As with Mr Presley and Mr Miller the jury must have had a doubt that Mr Smith turned his mind to what the others, or any one of them, might do. Specifically the jury must have had a doubt that Mr Smith foresaw that death or grievous bodily harm might be occasioned by one of the others acting with a murderous intent and that he, with that awareness, continued to participate in the agreed criminal enterprise.
This doubt must have existed due to a combination of the inconsistencies in the evidence about what actually occurred during the second incident and who performed what act, taken with the undoubted impairment of the thinking and decision making processes of Mr Smith due to his level of intoxication.

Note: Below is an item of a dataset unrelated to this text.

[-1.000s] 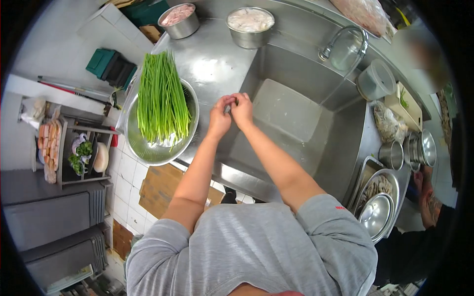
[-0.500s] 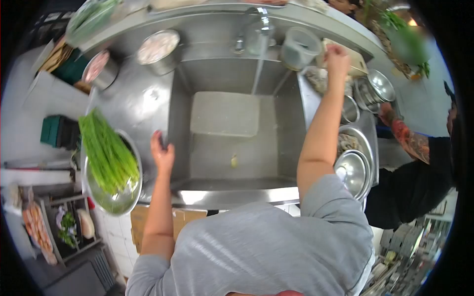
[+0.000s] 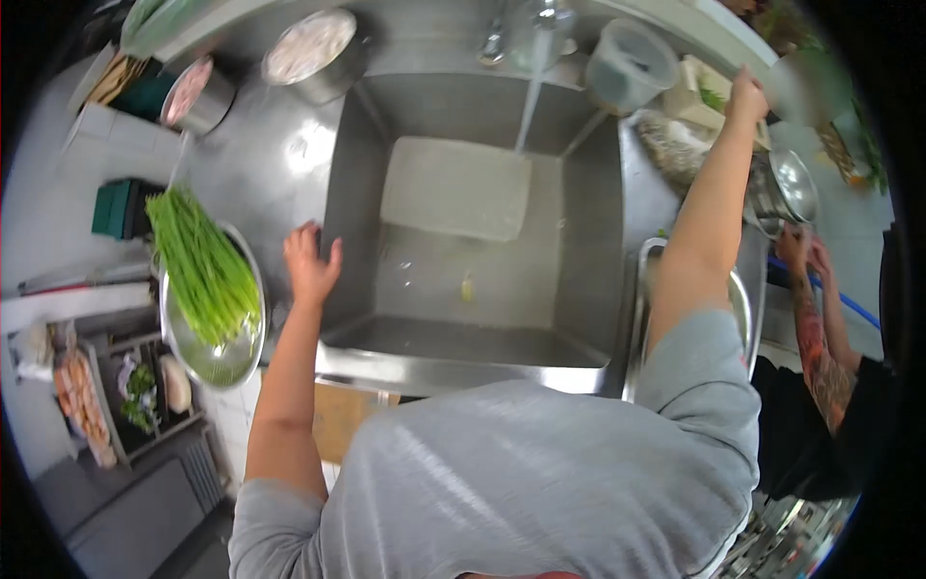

I would set aside the murder verdict.
As with Mr Miller and Mr Presley I would enter a verdict of guilty of manslaughter.
Mr Miller
I agree with the reasoning and conclusion of Kelly J. I simply add that the remarks I have made about Mr Presley and Mr Smith apply generally to Mr Miller.
Conclusion
I would allow the appeal of each appellant, set aside each conviction for murder and substitute a verdict of manslaughter.